A questão da fome em tempos de pandemia
Enviada em 16/09/2021
No livro ‘‘Vidas Secas’’, de Graciiano Ramos, é retratada uma família negligênciada pelo Estado, e em decorrência disso é assolada pela miséria. Fora da ficção, ainda hoje muitos brasileiros são vítimas da extrema pobreza e dos efeitos dessa, como a insegurança alimentar que está ainda mais presente na vida das pessoas de todo o globo, por causa da pandemia do corona vírus. Nesse contexto, a desigualdade social foi intensificada, sendo a população pobre a mais afetada pela fome, e por consequinte as crianças pertencentes a classes sociais mais baixas têm seu desenvolvimento afetado.
Em primeira análise, a desigualdade social brasileira sempre foi notável, todavia essa se fez mais gritante por cota da pandemia. Assim, os mais pobres foram mais rigorosamente atingidos negativamente na esfera economica e alimentar. Por isso, tais pessoas foram sujeitas a fome, a qual coloca a saúde e vida dos indivíduos em risco. E por isso, tais cidadãos são alienados do direito à alimentação adequada que é previsto no artigo sexto da Constituição brasileira.

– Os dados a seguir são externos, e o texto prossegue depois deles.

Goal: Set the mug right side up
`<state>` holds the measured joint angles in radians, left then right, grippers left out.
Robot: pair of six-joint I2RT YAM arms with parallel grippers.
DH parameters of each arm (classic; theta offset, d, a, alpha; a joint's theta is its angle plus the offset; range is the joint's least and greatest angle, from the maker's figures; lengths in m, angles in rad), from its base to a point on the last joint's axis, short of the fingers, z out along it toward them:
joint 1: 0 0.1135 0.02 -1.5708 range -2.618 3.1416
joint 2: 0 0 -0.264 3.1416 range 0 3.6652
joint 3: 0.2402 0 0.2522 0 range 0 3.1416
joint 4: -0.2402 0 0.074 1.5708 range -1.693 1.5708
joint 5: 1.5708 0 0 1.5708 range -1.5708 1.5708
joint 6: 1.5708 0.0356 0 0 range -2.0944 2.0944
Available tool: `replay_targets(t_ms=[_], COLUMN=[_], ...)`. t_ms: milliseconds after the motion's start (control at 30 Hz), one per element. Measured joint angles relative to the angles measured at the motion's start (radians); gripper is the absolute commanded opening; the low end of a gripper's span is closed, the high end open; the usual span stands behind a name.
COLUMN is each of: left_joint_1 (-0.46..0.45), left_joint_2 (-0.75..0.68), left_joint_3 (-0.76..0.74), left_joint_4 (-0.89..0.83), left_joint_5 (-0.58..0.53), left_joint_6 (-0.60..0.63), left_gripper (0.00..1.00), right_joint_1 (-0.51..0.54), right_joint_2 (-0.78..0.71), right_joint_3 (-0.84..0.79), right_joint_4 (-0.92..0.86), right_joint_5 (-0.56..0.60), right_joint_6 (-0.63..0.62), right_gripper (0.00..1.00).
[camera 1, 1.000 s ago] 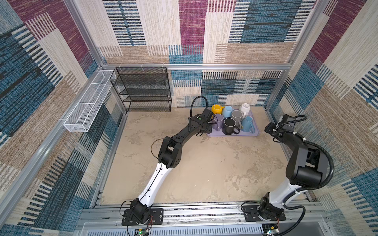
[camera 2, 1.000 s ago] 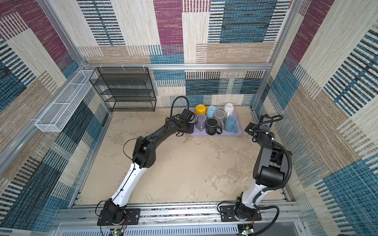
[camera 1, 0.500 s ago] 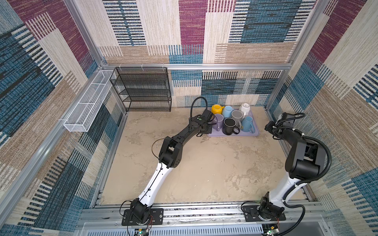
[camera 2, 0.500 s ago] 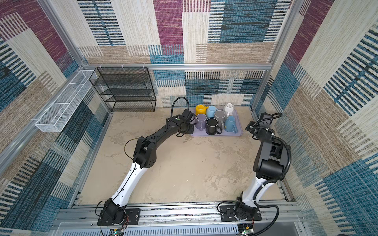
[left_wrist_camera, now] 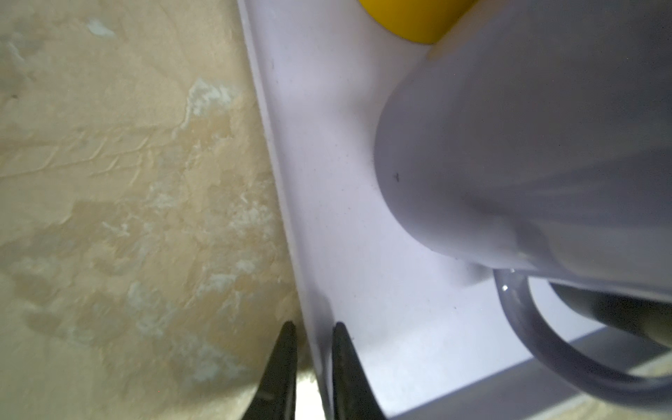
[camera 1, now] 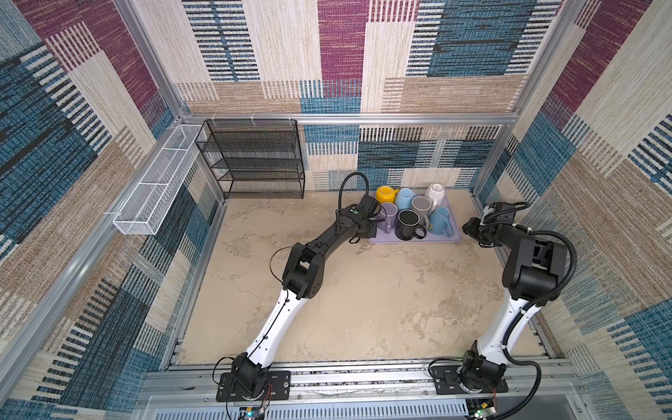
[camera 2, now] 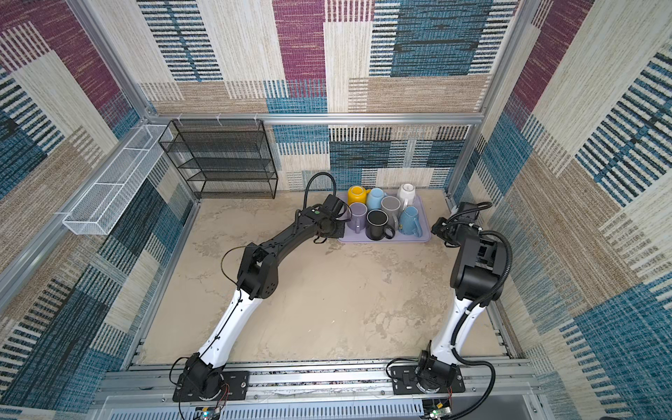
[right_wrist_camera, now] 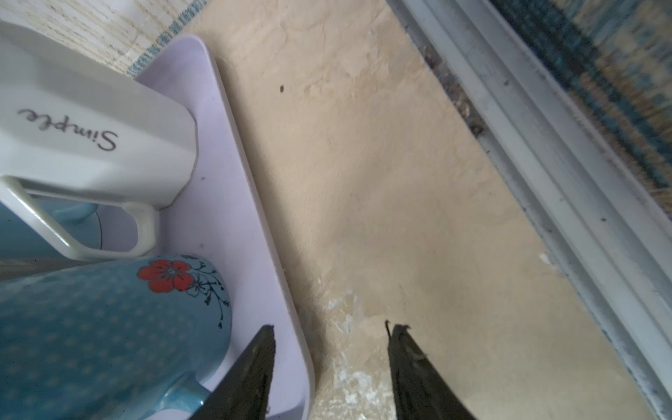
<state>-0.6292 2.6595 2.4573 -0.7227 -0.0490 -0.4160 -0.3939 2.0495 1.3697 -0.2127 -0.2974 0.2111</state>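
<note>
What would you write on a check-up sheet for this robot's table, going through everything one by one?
Surface: beige, mottled table.
Job's things: seven mugs crowd a lilac tray; black mug mouth up, yellow mug looks bottom up.
Clutter: nothing seen.
Grippers: left gripper pinches the tray's rim; right gripper open, straddling the opposite rim.
Cables: black cable loops above the left wrist.
Surroundings: black wire shelf, white wire basket, patterned walls.
</note>
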Motion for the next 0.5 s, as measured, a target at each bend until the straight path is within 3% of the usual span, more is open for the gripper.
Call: replay_targets(t_ms=[300, 500], left_joint_1=[0.0, 0.0], left_joint_2=[0.0, 0.0], left_joint_3=[0.0, 0.0], left_joint_4=[0.0, 0.0], left_joint_5=[0.0, -0.001], left_joint_6=[0.0, 0.0], left_gripper=[0.12, 0.08], right_joint_1=[0.008, 0.023], right_joint_2=[0.034, 0.051], right_joint_3=[-0.001, 0.016], right_joint_4=[-0.003, -0.006], right_joint_5=[-0.061, -0.069], right_joint_6=[-0.016, -0.032], right_gripper=[0.48, 0.39])
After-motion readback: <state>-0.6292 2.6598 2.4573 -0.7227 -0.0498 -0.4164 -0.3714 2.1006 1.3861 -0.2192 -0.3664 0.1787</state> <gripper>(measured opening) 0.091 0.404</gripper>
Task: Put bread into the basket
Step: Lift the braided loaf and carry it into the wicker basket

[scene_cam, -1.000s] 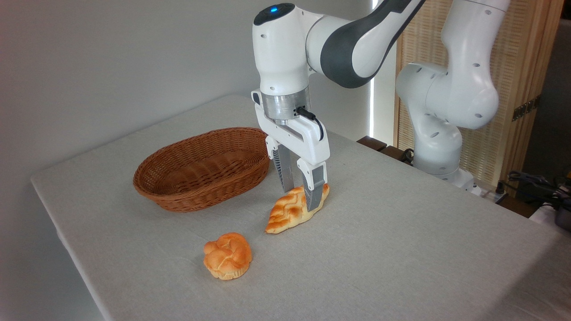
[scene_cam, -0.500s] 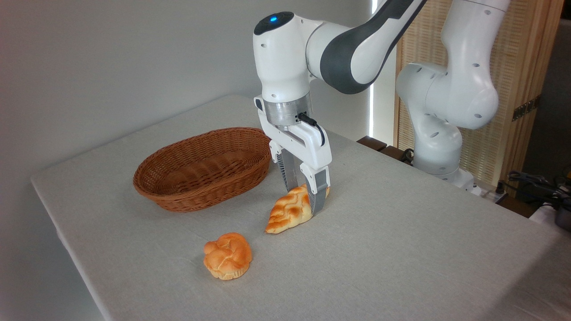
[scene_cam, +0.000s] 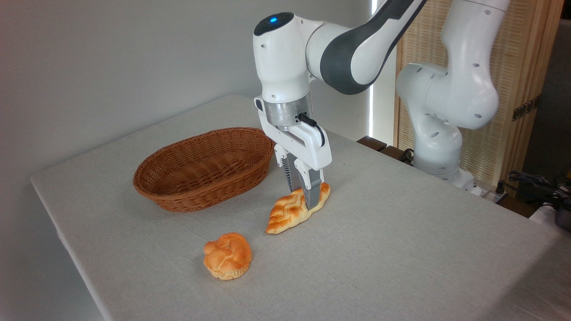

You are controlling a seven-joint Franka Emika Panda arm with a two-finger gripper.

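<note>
Golden-orange and braided, the bread [scene_cam: 292, 212] is seen on the grey cloth of the table [scene_cam: 401, 249], just to the right of the basket [scene_cam: 203, 167] and outside of it. The gripper [scene_cam: 305, 196] is pointed straight down over the right half of the loaf, and its two fingers are closed against the loaf's sides, so the bread is gripped between them. The left pointed end is seen low, at the cloth. The brown wicker basket is empty inside. A small round bun [scene_cam: 228, 255] is placed nearer to the front edge, apart from the loaf and from the basket.
</note>
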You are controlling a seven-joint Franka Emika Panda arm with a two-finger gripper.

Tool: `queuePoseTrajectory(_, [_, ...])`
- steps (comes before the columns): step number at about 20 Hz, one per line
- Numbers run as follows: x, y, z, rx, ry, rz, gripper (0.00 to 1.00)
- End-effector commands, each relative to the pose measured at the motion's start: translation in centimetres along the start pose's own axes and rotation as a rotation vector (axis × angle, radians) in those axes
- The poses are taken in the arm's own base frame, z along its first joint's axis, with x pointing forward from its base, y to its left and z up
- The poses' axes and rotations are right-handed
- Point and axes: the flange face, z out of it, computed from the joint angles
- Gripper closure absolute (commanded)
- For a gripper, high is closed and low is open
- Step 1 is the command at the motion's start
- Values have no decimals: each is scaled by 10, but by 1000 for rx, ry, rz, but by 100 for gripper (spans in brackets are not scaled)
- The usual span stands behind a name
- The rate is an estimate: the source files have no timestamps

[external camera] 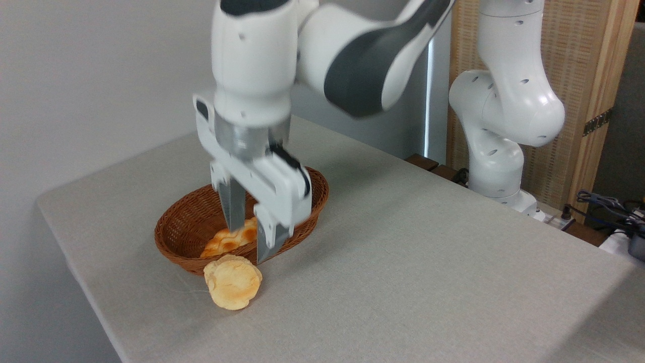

Ademais, devido a insegurança alimentar causada pela crise de saúde pública as crianças mais pobres têm seu desenvolvimento físico e psicológico afetados. Isso porque, em decorrência da pandemia as crianças deixaram de frequentar a escola presencialmente, e com isso, a merenda escolar também foi interrompida, o que prejudicou a alimentação das crianças mais pobres. Por consequinte, o aprendizado dessas também foi comprometido, pois segundo a nutricionista Eliza Sampaio uma boa alimentação está diretamente conectada com um melhor aprendizado escolar. Logo, se as crianças mais pobres não forem alimentadas adequadamente, essas terão dificuldades de aprendizado que tenderão a se acumularem e prejudicarem o desempenho dessas crianças, o que será um fator desmotiador para o ingresso delas no ensino superior, e por isso suas opcões no mercado de trabalho serão limitadas e a desigualdade social reforçada.
Portanto, diante dos argumentos supracitados é essencial a resolução da fome nos tempos de pandemia. Para tal, a sociedade civil deve se unir por meio instituições filantrópicas, como igrejas, fundações e grupos, os quais devem distribuir cestas básicas para comunidades carentes. Além disso, o Estado deve criar um programa, no qual as pessoas ou famílias que sofram de insegurança alimentar se cadastrarão, por meio de sites ou postos de atendimento destinados a tal cadastro, e terão seus documentos avaliados, caso tais cidadãos comprevem a renda insuficiente para a manutenção de uma alimentaçao adequada o Estado deve prover a entrega de cestas básicas para esses indivíduos e famílias. Desse modo, o abandono dos cidadãos pelo Estado estará restrito a narrativas ficcionais, como a de Graciliano Ramos.